If you’re under the sway of the almighty controller, where “I’ll feel safe, secure, and significant when I can control everyone and everything,” consider it a practice to cultivate a witness perspective through meditation, while reserving the option to be a witness to your reality.
If you’re under the sway of the great pretender, where “the world is beyond hope and help, but me? I’m doing just fine, thank you very much,” consider it a practice to explore and examine your feelings, while reserving the option to question your reactions to strong emotions.
If you’re under the sway of the blameless victim, where “there’s absolutely no way I can be held accountable or responsible for any of this,” consider it a practice to explore and examine your assumptions, while reserving the option to question your beliefs or presumptions.
If you’re under the sway of the incredulous critic, where “why can’t everyone be just like me, to say as I say, to do as I do, and to do as I say?,” consider it a practice to treat yourself or others to some loving kindness, while reserving the option to approach your life with loving kindness.
Make it a habit to inquire into who and what you are with loving kindness from a witness perspective.
/
As I bring these practices to fruition, I walk a fine line between indulgence and expression. As I become better at walking it, I feel better able to extend my care and compassion to those reacting under the influence of these egoic postures and their defensive, protective maneuvers.

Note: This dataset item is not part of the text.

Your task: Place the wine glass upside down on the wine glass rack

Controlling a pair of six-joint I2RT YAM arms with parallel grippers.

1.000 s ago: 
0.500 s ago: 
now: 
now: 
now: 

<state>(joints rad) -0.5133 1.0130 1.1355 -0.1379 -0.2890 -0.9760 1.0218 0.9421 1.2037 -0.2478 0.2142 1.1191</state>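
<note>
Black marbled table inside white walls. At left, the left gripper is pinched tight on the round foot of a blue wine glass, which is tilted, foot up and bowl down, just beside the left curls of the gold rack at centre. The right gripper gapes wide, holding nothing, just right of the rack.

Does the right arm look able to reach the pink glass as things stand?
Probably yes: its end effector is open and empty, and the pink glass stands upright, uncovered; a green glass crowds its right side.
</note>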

In bringing these maneuvers to light from within myself, and playing with them as I see fit with all due respect to the boundaries of others, I am better able to spot them ~ fusing facts with feelings, making unwarranted assumptions, indulging extreme beliefs, among many others.
When time and inclination permit, I “release, receive, and relax” to embody a pristine awareness.

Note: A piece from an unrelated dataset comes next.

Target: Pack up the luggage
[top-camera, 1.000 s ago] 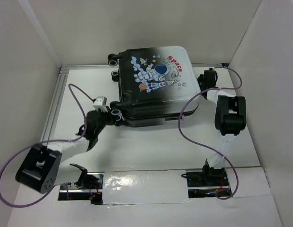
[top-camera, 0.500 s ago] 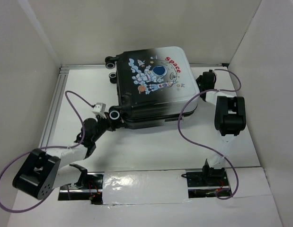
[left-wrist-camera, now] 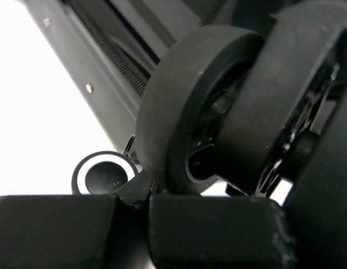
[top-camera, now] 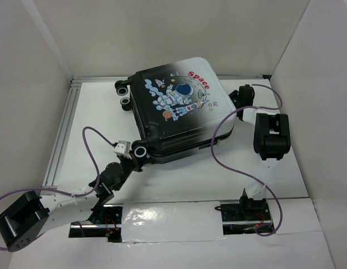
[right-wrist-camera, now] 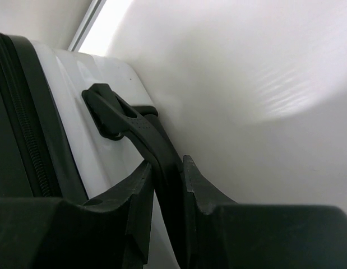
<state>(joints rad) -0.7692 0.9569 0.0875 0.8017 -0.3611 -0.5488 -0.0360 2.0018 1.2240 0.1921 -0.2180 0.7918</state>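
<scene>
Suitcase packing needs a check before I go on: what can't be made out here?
- Inside of the luggage: in every view, hidden by its closed shell.
- Left pincer, whether it grips anything: the left wrist view is too close and a wheel fills it; in the top view it is too small.
- Right pincer, closed on the side handle: in the top view its tips are hidden by its own wrist.
</scene>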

1) I release any sense of needing or wanting, including any sense of needing or wanting to release any sense of needing or wanting ~ I loosen my attention on needing or wanting anything from anyone; here and now, just for now, I need not accept or reject anyone or anything
2) I receive the timelessness of foreverness into awareness with and through the experience of changelessness, even as I allow the foreverness of timelessness to meet the continuum of experience with the ongoingness of changelessness and the changelessness of ongoingness
note: ongoingness is a pure allowance and acceptance of experience in a continuum of experiences without fixation on experience
3) I relax into allowing and accepting the naturalness and obviousness of what is, here and now and forevermore, even as I rest in peacefulness, allowing and accepting the perpetuity of continuousness with awareness, being and doing as blissfulness would have me be and do
–
One more affirmation . . .
I am the author of my own experience of reality: I remain true to the fundamentals of my life and pay it forward; I create ego syntonic flows with harmonious rhythms, even as I negotiate and navigate delays with grace and ease to compound my efforts through time in view of forevermore.
/
what does it mean to assign a meaning?
what does it mean to feel into meaning?
what does it mean to love, trust, and care?

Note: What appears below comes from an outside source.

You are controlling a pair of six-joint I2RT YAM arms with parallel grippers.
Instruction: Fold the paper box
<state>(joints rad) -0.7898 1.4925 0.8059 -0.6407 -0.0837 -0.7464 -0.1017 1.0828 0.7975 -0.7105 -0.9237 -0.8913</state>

what does it mean to trust in love and care?
what does it mean to care for love and trust?
what does it mean to suffer? is suffering necessary? if so, why?
what does it mean to fall into despair? is it necessary? if so, why?
what is the purpose of life? is the purpose of life a life of purpose?
what is the meaning of life? is the meaning of life a life of meaning?
what does it mean to be satisfied? what does it mean to be fulfilled?
does anything really, truly matter? if so, what really, truly matters?